Felizmente, o Direito brasileiro percebeu essa realidade, razão pela qual criou diversos institutos jurídicos peculiares, materializados de maneira tipicamente civilista – ou seja, por meio de leis – mas que contém, em sua natureza, a noção de respeito aos precedentes judiciais. Como exemplos de tais institutos, o presente trabalho analisou a súmula vinculante, o julgamento monocrático pelo relator, nos termos do artigo 557 do Código de Processo Civil, o julgamento liminar de mérito, nos termos do artigo 285-A da mesma Lei, bem como a objetivação do controle difuso de constitucionalidade.

Este último, por sua relevância, mereceu destaque especial. Demonstrou-se, ao longo deste trabalho, que a objetivação do controle difuso de constitucionalidade não pode ser analisada como um fenômeno isolado, e sim como parte de algo mais amplo, que é a introdução no Direito Brasileiro da noção de respeito aos precedentes judiciais, típica do common law. Defendeu-se a importância de dar eficácia obrigatória aos precedentes do Supremo Tribunal Federal, pois este tem, como função precípua, a guarda da Constituição. Assim, permitir que um magistrado de planície repute constitucional determinada lei que o

Supremo, em sede de recurso extraordinário, declarou inconstitucional, não somente geraria grave insegurança jurídica, como também enfraqueceria a própria Constituição.

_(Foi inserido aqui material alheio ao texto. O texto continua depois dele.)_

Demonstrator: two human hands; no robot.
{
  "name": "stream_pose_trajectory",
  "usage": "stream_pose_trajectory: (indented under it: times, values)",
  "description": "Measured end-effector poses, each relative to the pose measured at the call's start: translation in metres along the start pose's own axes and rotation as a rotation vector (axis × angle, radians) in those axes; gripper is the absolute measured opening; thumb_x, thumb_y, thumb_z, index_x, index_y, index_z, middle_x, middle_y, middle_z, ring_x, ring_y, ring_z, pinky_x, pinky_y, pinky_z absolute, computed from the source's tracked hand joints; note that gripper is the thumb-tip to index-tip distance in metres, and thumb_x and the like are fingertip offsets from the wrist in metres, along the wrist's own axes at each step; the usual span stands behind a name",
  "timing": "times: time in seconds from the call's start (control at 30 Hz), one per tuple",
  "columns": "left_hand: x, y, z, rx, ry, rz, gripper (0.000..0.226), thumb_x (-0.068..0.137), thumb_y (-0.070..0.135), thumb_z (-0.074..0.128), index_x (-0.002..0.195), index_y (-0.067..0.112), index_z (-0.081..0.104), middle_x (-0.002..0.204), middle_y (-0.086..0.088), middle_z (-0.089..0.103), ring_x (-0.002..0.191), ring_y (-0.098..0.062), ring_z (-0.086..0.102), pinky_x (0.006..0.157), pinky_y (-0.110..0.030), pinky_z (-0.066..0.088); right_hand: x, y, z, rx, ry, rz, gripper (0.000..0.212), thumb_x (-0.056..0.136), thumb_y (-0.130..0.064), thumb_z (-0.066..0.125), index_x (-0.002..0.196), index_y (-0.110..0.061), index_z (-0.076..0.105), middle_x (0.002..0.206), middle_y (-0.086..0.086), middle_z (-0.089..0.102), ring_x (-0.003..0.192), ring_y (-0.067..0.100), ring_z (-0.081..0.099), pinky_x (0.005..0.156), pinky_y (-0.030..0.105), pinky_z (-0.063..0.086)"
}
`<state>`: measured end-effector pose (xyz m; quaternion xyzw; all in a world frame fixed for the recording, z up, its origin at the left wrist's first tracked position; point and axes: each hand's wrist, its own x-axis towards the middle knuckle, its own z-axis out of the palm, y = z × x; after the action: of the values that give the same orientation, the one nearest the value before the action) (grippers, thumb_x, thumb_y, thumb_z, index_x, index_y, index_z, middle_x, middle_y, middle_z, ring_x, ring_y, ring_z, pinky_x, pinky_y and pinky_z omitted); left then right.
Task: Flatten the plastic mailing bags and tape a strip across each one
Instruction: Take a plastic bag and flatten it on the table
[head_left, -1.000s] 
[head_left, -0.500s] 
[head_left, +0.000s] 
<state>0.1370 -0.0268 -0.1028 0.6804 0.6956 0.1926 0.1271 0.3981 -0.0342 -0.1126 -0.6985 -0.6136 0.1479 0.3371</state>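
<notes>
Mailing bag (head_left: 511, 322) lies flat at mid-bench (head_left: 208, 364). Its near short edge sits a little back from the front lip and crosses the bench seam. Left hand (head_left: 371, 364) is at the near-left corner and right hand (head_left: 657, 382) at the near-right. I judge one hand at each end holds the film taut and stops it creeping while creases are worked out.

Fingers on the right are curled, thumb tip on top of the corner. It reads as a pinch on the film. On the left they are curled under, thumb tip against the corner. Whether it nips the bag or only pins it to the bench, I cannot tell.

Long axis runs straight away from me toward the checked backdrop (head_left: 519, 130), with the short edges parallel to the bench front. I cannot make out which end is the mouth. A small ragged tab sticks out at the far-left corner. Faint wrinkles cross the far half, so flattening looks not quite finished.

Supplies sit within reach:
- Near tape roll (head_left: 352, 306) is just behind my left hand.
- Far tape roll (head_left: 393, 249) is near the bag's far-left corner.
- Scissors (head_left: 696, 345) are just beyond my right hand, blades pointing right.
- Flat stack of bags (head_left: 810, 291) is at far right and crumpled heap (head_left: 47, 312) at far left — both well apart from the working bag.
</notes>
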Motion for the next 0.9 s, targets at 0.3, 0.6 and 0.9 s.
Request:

Nesse sentido, deve o artigo 52, X, da Constituição Federal de 1988, ser reinterpretado, pois na época em que fora elaborado não existia o controle abstrato de normas no ordenamento jurídico brasileiro, tampouco o Supremo Tribunal Federal era reconhecido como o guardião da Constituição. É possível falar, portanto, na esteira do ensinamento de Gilmar Mendes, que houve uma mutação constitucional do referido dispositivo constitucional, tendo em vista o cenário atual ser completamente diverso do da época em que a norma foi elaborada.

Atualmente, portanto, como forma de reforçar a função conferida constitucionalmente ao Supremo Tribunal Federal, deve-se entender o papel do Senado Federal como de dar publicidade às decisões tomadas pelo STF em sede de controle difuso, impedindo que leis declaradas inconstitucionais permaneçam vigentes. Frise-se, contudo, que tal corrente não é consolidada entre os Ministros do Supremo Tribunal Federal, havendo aqueles que são radicalmente contrários, como o Ministro Joaquim Barbosa.

Registre-se, por fim, que o Projeto de Lei nº 8046/2010, que disciplina o novo Código de Processo Civil, não obstante esteja pendente de aprovação na Câmara dos Deputados, contém, em seu texto atual, diversos dos raciocínios aqui defendidos, no que se refere ao respeito aos precedentes. Prevê o referido Projeto, em seu art. 882, IV, por exemplo, que “a jurisprudência do Supremo Tribunal Federal e dos tribunais superiores deve nortear as decisões de todos os tribunais e juízos singulares do país”.

Não há, contudo, a explicitação da forma que a jurisprudência dos Tribunais Superiores deverá nortear as decisões dos demais juízes. Por isso, faz-se necessário o aprofundamento dos estudos da presente temática, ainda incipiente no Brasil, a fim de que dê substrato teórico para a aplicação do referido dispositivo, caso venha a ser aprovado na Câmara dos Deputados. Ressalte-se, por derradeiro, que mesmo que o texto não seja aprovado com a supracitada redação, é necessária a conscientização dos julgadores brasileiros, a fim de que sejam respeitados os precedentes judiciais, por todos os benefícios expostos no presente trabalho, despindo os magistrados da ideia de que isso representaria cerceamento de sua liberdade para julgar.